- _EXERCISE_: Select, from the material below, each line with "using" in it.

- _DATA FOR THIS EXERCISE_:

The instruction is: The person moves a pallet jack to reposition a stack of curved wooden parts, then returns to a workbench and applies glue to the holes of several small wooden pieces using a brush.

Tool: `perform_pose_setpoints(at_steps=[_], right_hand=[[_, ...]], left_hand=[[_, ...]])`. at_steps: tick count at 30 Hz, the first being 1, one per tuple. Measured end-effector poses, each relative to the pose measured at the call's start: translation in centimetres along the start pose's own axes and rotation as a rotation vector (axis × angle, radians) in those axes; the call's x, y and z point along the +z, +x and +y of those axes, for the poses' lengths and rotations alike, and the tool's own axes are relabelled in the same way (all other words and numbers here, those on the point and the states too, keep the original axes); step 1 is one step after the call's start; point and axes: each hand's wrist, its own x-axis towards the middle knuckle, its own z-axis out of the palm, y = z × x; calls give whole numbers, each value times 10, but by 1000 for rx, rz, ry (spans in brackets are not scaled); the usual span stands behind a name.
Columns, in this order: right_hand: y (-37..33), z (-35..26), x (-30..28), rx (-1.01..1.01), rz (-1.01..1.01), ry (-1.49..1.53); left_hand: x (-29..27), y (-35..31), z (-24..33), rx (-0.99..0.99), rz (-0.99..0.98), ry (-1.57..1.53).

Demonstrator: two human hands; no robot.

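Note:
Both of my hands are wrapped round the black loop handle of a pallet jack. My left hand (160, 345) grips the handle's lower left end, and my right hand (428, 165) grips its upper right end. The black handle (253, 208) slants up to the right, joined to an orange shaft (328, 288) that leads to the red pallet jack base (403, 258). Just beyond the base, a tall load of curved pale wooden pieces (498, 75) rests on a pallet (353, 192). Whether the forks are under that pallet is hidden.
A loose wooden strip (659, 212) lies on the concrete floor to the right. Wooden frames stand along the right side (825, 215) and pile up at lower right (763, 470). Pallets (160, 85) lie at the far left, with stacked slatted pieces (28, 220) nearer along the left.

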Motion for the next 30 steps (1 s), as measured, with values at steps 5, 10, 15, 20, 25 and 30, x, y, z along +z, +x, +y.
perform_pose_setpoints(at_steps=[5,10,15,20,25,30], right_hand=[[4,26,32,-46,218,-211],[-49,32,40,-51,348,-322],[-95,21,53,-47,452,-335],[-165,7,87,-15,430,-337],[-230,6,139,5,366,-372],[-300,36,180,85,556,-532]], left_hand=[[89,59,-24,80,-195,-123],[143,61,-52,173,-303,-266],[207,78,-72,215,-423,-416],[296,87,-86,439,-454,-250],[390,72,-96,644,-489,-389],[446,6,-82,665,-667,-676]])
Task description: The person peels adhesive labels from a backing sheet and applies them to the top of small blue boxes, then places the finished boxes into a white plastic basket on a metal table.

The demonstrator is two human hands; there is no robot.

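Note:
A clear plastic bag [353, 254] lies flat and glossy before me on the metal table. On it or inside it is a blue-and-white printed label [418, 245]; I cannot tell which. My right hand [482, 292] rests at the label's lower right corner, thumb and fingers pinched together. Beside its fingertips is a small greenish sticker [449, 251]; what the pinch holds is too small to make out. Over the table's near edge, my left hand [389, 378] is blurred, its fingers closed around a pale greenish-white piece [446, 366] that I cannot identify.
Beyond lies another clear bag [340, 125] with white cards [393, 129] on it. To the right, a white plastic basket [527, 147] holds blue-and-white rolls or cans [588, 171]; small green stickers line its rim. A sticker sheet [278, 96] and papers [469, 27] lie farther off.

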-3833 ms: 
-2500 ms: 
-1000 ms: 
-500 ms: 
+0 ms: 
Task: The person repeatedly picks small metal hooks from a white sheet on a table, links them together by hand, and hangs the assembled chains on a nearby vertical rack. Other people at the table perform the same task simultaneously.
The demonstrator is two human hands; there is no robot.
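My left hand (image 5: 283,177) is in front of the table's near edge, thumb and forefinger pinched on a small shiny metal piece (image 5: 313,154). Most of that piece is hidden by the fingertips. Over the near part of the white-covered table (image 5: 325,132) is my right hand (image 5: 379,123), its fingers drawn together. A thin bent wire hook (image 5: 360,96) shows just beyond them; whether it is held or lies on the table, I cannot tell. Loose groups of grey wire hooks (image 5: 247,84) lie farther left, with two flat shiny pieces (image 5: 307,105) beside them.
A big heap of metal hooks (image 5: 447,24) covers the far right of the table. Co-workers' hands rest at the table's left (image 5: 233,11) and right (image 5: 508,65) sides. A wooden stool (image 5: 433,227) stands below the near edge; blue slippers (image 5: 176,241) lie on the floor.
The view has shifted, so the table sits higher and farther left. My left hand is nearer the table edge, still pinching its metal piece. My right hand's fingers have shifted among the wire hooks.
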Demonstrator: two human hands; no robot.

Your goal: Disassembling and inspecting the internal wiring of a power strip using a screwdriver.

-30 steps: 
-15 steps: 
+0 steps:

- _COMPLETED EXERCISE_:
The instruction is: The person moves a pallet jack to reposition a stack of curved wooden parts, then returns to a workbench and applies glue to the holes of several small wooden pieces using a brush.
Your goal: Disassembling and inspecting the internal wiring of a power strip using a screwdriver.

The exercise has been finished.